DATASET EXCERPT:
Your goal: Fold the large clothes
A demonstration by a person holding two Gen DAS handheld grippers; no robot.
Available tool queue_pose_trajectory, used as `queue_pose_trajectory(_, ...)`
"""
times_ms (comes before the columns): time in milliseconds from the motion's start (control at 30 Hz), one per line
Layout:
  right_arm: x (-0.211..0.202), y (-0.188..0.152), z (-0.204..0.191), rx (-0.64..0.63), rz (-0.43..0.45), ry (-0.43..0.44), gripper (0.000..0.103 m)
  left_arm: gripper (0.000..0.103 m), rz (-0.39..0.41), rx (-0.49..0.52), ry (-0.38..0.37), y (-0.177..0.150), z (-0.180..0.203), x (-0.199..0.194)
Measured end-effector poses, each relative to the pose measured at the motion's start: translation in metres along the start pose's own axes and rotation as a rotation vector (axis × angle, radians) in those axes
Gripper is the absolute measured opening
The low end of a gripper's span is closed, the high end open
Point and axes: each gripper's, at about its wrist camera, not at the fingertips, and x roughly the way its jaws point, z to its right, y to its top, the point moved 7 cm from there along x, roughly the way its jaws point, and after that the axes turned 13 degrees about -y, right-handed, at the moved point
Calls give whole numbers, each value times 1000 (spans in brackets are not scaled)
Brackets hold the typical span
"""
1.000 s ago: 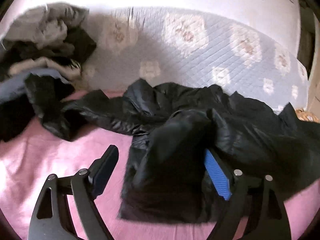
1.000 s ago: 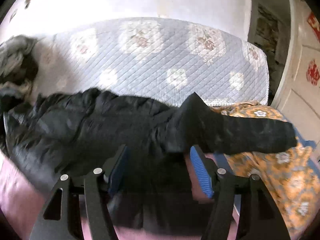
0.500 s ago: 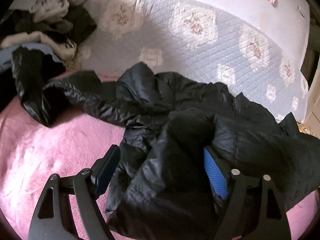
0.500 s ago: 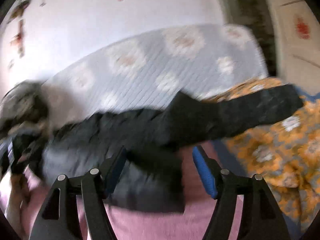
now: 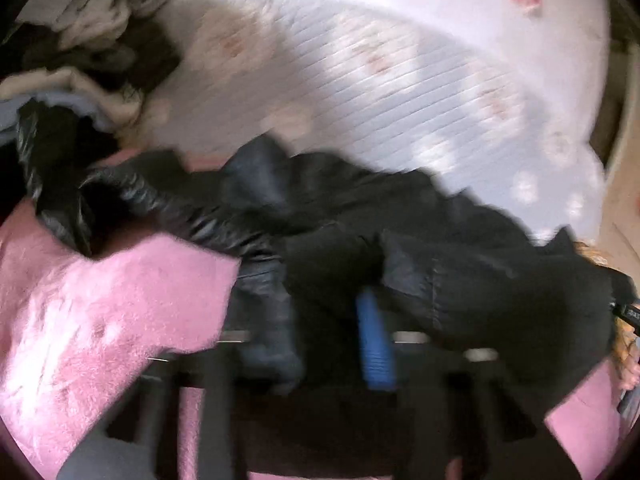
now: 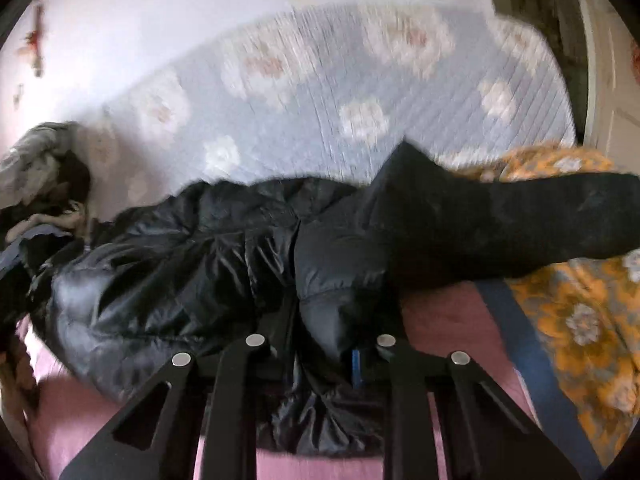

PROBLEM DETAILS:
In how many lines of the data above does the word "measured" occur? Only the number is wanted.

RESPONSE FOR THIS EXERCISE:
2